川村記念美術館は大日本インキ化学工業(株)が中心となって収集していた美術品を公開する為に、1990年5月に千葉県佐倉市に開館されました。
レンブラントをはじめとして評価が高いコレクションがあることは知っていましたが、関西からは遠いのでなかなか行くことができませんでした。今回、美術館の全面改装ということで神戸で開催されたことは私にとっては非常に幸運な出来事です。
アンディ・ウォーホルの「マリリン・モンロー(1962年~)」やフランク・ステラの「恐れ知らずの愚か者(1985年)」が煌びやかに、「私の絵を見てよ!」と叫んでいる展示室を通り抜けると、「日本美術の流れ」の展示室があります。
最初に出会うのが、この長谷川等伯の「烏鷺図(屏風-六曲一双 紙本墨画 1.5m×3.5m)」です。
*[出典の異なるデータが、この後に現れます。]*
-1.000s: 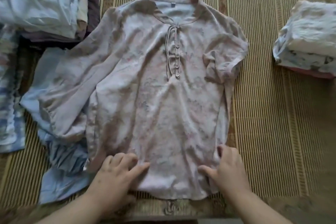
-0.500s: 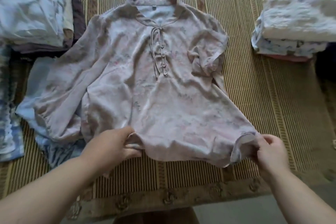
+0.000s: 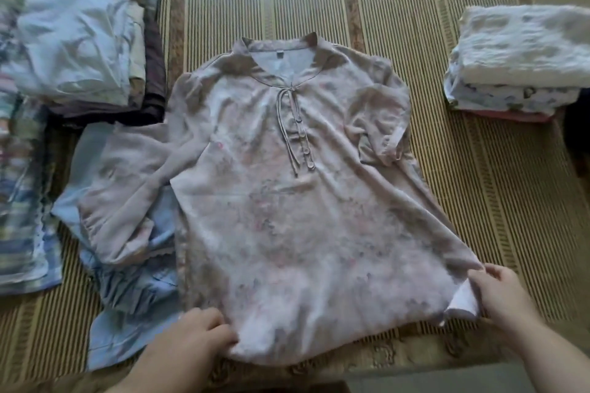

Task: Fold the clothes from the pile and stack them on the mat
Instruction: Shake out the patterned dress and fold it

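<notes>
Holding blouse front-up on mat, between pile and folded stack; left hand with fingers curled onto hem's left corner, right hand pinching right corner, lining turned out; could drag blue garment under left sleeve along if tugged; could trap bunched right sleeve in fold; versus half a second earlier: hem pulled wider, lower, flatter.

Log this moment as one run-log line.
stage: blouse laid face-up on mat, not yet folded | left hand: grips hem, left corner | right hand: pinches hem, right corner | folded stack: right of blouse
</notes>
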`<state>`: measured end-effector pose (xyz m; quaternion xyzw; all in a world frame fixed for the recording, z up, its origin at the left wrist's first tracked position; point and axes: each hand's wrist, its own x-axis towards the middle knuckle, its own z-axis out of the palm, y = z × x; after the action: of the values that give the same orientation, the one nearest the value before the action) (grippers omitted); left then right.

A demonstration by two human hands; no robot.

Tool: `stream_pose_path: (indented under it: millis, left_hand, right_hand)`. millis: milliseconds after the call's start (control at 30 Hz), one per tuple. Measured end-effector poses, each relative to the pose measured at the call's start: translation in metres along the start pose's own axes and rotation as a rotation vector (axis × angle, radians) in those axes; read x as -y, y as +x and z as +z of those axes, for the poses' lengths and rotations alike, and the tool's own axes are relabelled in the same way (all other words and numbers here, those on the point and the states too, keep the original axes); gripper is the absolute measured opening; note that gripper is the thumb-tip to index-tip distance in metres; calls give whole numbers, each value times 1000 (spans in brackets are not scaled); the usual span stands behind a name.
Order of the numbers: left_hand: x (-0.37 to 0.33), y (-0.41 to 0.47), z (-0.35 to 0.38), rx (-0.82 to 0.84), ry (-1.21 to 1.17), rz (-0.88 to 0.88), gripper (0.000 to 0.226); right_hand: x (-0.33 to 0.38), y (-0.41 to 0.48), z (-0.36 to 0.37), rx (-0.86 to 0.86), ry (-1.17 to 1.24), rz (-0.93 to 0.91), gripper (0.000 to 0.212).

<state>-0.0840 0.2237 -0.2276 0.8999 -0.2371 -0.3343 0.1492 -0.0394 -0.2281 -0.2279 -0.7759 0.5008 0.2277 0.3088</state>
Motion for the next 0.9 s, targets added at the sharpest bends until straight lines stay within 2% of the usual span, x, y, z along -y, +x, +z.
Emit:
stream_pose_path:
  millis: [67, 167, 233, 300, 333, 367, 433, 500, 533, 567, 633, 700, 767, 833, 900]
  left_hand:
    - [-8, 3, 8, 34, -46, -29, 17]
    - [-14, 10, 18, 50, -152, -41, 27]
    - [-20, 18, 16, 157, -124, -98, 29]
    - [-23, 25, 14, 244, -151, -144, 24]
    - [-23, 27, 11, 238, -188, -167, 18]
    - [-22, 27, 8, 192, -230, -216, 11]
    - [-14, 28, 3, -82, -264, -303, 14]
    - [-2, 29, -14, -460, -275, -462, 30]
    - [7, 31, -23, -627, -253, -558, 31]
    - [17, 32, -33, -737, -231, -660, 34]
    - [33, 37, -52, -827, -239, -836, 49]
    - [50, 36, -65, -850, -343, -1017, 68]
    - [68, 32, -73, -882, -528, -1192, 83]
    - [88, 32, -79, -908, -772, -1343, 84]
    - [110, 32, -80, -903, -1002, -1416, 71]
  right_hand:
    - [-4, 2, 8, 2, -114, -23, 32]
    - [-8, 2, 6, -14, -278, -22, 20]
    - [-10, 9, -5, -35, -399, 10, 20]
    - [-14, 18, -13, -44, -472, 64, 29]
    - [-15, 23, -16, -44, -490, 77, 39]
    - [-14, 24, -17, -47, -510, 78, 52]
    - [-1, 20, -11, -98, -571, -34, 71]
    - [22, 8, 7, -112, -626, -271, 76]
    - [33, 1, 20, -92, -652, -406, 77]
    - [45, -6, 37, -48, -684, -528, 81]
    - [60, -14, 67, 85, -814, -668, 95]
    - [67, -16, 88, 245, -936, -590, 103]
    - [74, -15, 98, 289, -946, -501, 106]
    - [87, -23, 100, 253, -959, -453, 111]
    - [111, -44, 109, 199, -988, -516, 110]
約400年間の時の評価にも負けない、また、現代アートにも負けない、凛とした存在感のある大人の作品です。
左には大きな松と1羽のカラス。
右側には4羽のカラスが空に戯れています。
しかし私にはこれがカラスに見えません。
遠近法を使わない空間の中に、運動している「抽象化された純粋な黒い形」にしか見えないのです。
まるで抽象絵画の世界です。
先日京都の相国寺で「伊藤若冲の動植綵絵」を見ましたが、
それはまばゆいばかりの生命の輝き、
さらに、それを超えて生きしもののエロチズムさえ感じる作品の数々でした。
若冲と比較すると等伯は、人間の情感よりも「純粋な美の形」を追求した画家です。
これが400年前の作品であるとは、長谷川等伯のすごさを感じる作品です。
残念ながら、この作品は8月21日までの展示です。
早めにいかれることをお勧めします。
それは兵庫県立美術館の「友の会 会員」になることです。
そうすると「展示会」の券が3枚と常設展示1年間無料の特典が2000円で獲得することができます。
最近の観覧料金は千円以上ですので、2回以上いけば元が取れる方法です!
最後に美術館の周りを散歩していたら、ヘンリー・ムーアの「ゴスラーの戦士(1973~4)」のブロンズ像がひっそりとおいてありました。